When we are saved, we are invited into relationship with God. Much more than just a destination for our afterlives, we are called children of the living God (John 1:12-13). We have access to our Father through prayer (Hebrews 4:14-16). In Jesus we have someone who understands our weaknesses and sympathizes with us (Hebrews 4:14-16). We also have the Holy Spirit who reveals truth to us and enables us to live (John 14:16-17; 16:13-15).


Salvation frees us from condemnation, secures us firmly in God's love, makes us heirs of God, and very much affects our lives on earth (Romans 8). It is because we are saved that we can know truth, experience freedom, join in God's work in this world, and rest assured that our hope in Him will be fully realized. Salvation is about the afterlife, but it is also about so much more.

"Now to him who is able to do far more abundantly than all that we ask or think, according to the power at work within us, to him be glory in the church and in Christ Jesus throughout all generations, forever and ever. Amen" (Ephesians 3:20-21).

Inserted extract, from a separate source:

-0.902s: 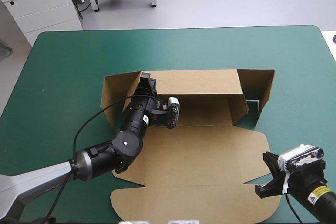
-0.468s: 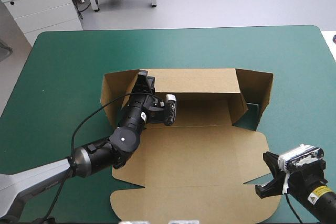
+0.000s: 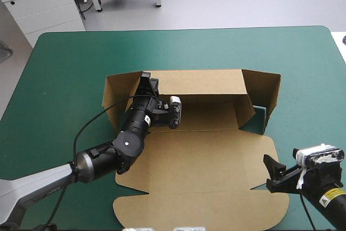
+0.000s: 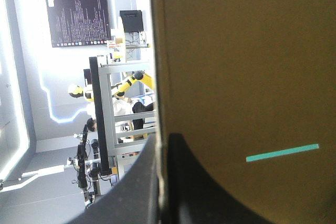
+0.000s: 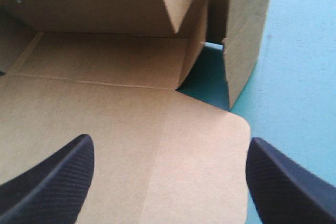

CHAPLAIN THOUGHTS: Citizenship In Heaven?


Most every person is born a citizen of a political state or country where they have identity, rights, protections, and share in a certain culture, mores, and values. Additionally, we are told in the Bible that each person is also born into the kingdom of this world where Satan rules (2 Corinthians 4:4) and is therefore enslaved as a member of that culture, taking part in Satan's values and practices, namely rebelling against God (Romans 6:16; Genesis 3:1; 1 John 2:16).


This is the sin we are born into and remain captives of until we are rescued and redeemed by Jesus (Ephesians 2:1~5). When we join the kingdom of God through the grace of Jesus and the power of His resurrection, our citizenship is transferred from the world ruled by Satan to the heavenly kingdom ruled by God (John 3:3). Philippians 3:18~21 describes this concisely: "For many, of whom I have often told you and now tell you even with tears, walk as enemies of the cross of Christ. Their end is destruction, their god is their belly, and they glory in their shame, with minds set on earthly things. But our citizenship is in heaven, and from it we await a Savior, the Lord Jesus Christ, who will transform our lowly body to be like his glorious body, by the power that enables him even to subject all things to himself."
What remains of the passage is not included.